Column: MLB’s playoff format is penalizing top seeds with all that time off


The Baltimore Orioles won an AL-leading 101 games during the regular season. The Los Angeles Dodgers also reached triple digits in victories.

Those impressive accomplishments earned both teams a bye in the opening round of the playoffs.

Clearly, the time off did them no good.

Tossing in the 104-win Atlanta Braves and the defending World Series champion Houston Astros, baseball’s four top seeds went a combined 2-6 on their home fields to start the best-of-five division round.

Which begs the question: Is it time to say goodbye to the bye?

The Orioles lost their first two games at home to the Texas Rangers, who finished off the sweep with a 7-1 win at home Tuesday night. The Dodgers were on the verge of elimination after dropping two straight to the Arizona Diamondbacks.

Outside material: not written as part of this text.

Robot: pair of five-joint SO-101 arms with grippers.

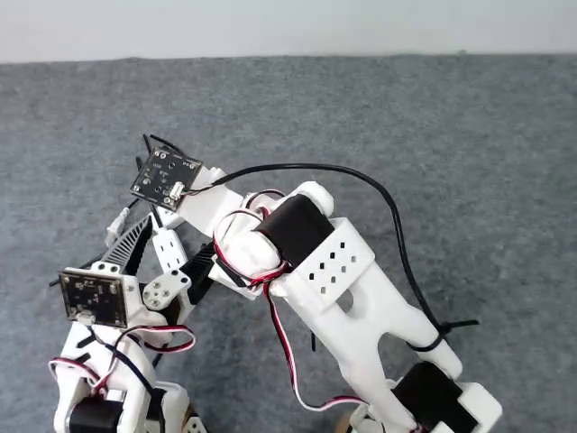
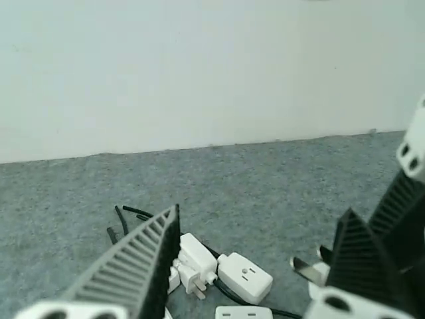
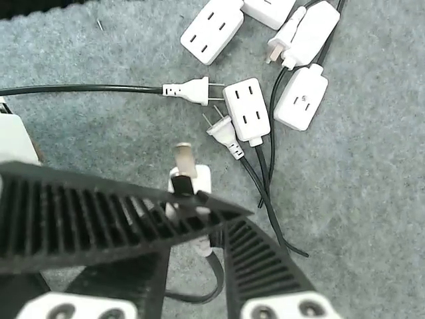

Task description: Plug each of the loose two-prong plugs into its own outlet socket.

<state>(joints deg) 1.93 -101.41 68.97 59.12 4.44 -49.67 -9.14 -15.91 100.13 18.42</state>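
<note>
1. Fingers (image 3: 99,206) of the right gripper (image 3: 229,219), black and ribbed, pinch the held plug (image 3: 189,181). It is a white body close under the right wrist camera, with a metal prong pointing away over the grey carpet (image 3: 372,199).
2. Just beyond it lies the small plug (image 3: 222,131) on a black cord. Its prongs are just beside the double socket (image 3: 248,109), not in its slots.
3. The corded plug (image 3: 188,90) points its two prongs at that socket's side and is also unplugged.
4. Beside the double socket sits the single socket (image 3: 301,98). Past it are the block plug (image 3: 307,28), prongs bare, and a second double socket (image 3: 212,23).
5. The left gripper (image 2: 262,214) hangs with its fingers spread wide and nothing between them. The block plug and the single socket lie on the carpet beyond it, with the held plug's prong off to one side.
6. From above, the right arm (image 1: 343,289) stretches from the lower right over the cluster, and the left arm (image 1: 99,397) stands at the lower left.
7. Farthest back, the carpet ends at a pale wall (image 2: 199,66).
</note>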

The Astros split their first two games in Houston with the Twins before pulling ahead in the series with a 9-1 rout at Minnesota. The power-hitting Braves needed an improbable comeback to even their series with the Phillies after going scoreless over the first 14 innings at Truist Park.

“We came out slow. We had a good amount of off days,” Braves center fielder Michael Harris II said. “I guess it took some time to get the rust off.”

That’s understandable.

MLB’s relatively new playoff format — comprised of six division winners and six wild-card teams, with the top two teams in each league advancing straight to the second round while the others play best-of-three series — actually seems to penalize the best clubs by giving them five days off.

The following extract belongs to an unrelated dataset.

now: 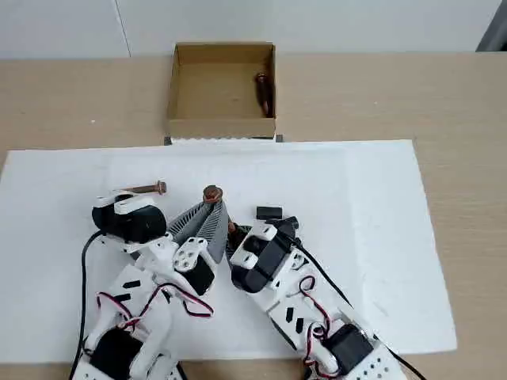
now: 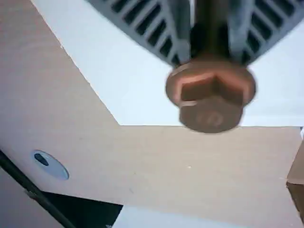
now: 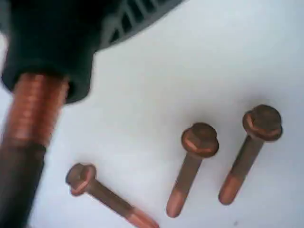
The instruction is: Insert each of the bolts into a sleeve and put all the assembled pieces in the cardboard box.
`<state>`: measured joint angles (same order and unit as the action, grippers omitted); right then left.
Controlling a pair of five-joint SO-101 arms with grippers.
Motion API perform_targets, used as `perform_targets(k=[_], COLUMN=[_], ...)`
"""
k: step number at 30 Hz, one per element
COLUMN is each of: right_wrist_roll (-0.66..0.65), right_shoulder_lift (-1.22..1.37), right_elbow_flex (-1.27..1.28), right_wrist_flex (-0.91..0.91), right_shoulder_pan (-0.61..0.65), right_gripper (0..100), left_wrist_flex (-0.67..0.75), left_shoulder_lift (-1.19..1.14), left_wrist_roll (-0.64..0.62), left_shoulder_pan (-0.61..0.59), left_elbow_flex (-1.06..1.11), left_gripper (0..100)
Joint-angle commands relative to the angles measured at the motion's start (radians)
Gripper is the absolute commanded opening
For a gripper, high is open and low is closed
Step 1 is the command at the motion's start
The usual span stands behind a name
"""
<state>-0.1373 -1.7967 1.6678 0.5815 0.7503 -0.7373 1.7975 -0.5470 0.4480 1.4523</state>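
A bolt (image 2: 210, 97) is pinched below its head by the left tool (image 1: 211, 203). The right tool (image 1: 236, 234) is seen just beside it; its state cannot be told.

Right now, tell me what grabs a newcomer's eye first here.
The copper bolt sticks head-first out of the left end effector, shut on it over the white sheet. Beyond, the cardboard box holds one assembled piece against its right wall. Three loose bolts lie on the sheet.
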Motion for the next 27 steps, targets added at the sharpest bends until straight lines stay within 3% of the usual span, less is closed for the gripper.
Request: perform_targets(k=[1,10,17,23,27], right_wrist_roll=[-0.034,-0.032,-0.034,-0.034,-0.034], right_shoulder_lift=[-0.016,-0.015,-0.015,-0.015,-0.012], right_elbow_flex=[0.014,0.014,0.014,0.014,0.015], right_wrist_flex=[-0.031,-0.099,-0.102,-0.097,-0.094], right_shoulder_pan=[0.007,0.007,0.007,0.007,0.007], right_gripper=[0.2,0.2,0.2,0.2,0.2], left_wrist_flex=[-0.005,-0.21,-0.222,-0.226,-0.226], left_shoulder_lift=[0.011,0.011,0.011,0.008,0.009], left_wrist_roll=[-0.002,-0.002,0.0,0.012,0.06], left_shoulder_pan=[0.02,0.091,0.087,0.048,-0.005], left_elbow_flex=[-0.005,-0.007,-0.005,-0.005,-0.012], left_gripper=[0,0,1,23,24])
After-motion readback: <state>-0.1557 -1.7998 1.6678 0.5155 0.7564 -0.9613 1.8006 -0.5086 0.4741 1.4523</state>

Yes, it’s a chance for stars like Mookie Betts and Ronald Acuña Jr. to recover after a long season. And nobody complains about lining up their ace for Game 1 on full rest.

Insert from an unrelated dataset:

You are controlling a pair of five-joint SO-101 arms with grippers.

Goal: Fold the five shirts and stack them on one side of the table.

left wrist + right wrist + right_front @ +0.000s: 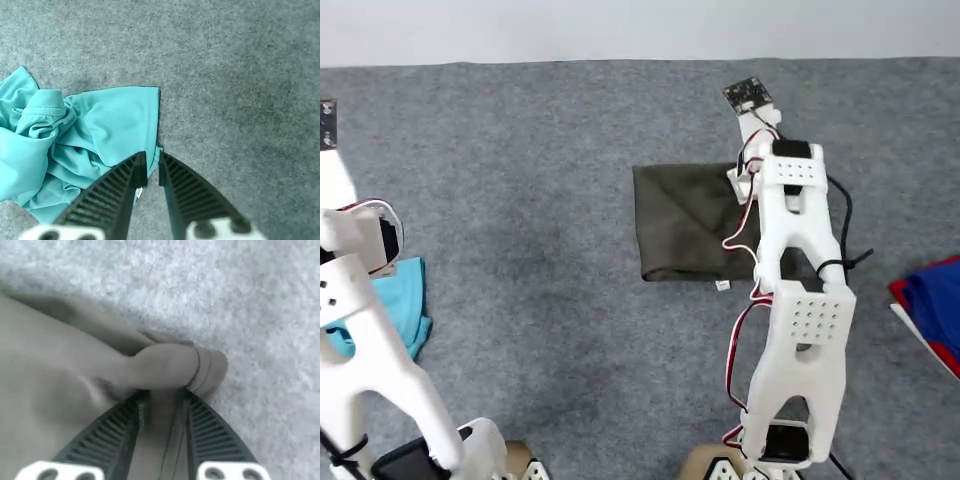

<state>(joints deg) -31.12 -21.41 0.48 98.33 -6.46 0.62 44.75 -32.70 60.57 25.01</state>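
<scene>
Right gripper [165,395] clamps a rolled edge of the dark olive fabric shirt [680,225], part-folded near the middle of the grey felt bench [520,150], likely to draw the fold over, while left gripper [153,159], closed to a slit and empty, hangs above the crumpled teal shirt [115,120].

Three shirts, olive shirt [685,220], teal shirt [408,295], blue shirt [932,300], two arms [800,300]
</scene>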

But remember, this is a sport that leans heavily on a monotonous schedule centered around games that are played almost every day for six months straight. The bye is a jarring change to the order of things.

“The format is a unusual where you win a division and have this much time off,” Orioles manager Brandon Hyde said. “I don’t know if it’s a disadvantage, but it puts you in a different routine than you are during regular season and what you’re used to.”

A season ago — the first with the current format — top AL seeds Houston and the New York Yankees both won their division series after the bye. But in the senior circuit, Atlanta and the Dodgers were upset by division rivals that finished a cumulative 36 games behind them during the regular season.

This season, Los Angeles blew away the Diamondbacks by 16 games in the NL West standings.

That meant nothing in the first two games of the division series at Dodger Stadium. Riding the momentum from its wild-card victory at Milwaukee, Arizona rolled to an 11-2 win over well-rested Clayton Kershaw and listless LA in the opener, and held on for a 4-2 triumph in Game 2 to take a commanding lead back to Phoenix.

“I don’t think that five days is ideal, but that’s the playoff structure,” Dodgers manager Dave Roberts said. “The world’s not perfect. A couple-day break would have been nice. But five’s a little …”

He didn’t finish the thought, but it was clear what Roberts was thinking.

“There’s nothing we can do about it,” he added.

What could MLB do about it? Here are some options:

If the playoffs expanded with two more wild-card teams in each league, everyone would have to play in the opening round.

But this is the least attractive option, because it would dilute the playoffs even further by sending more than half of MLB’s teams — 16 of 30 — to the postseason.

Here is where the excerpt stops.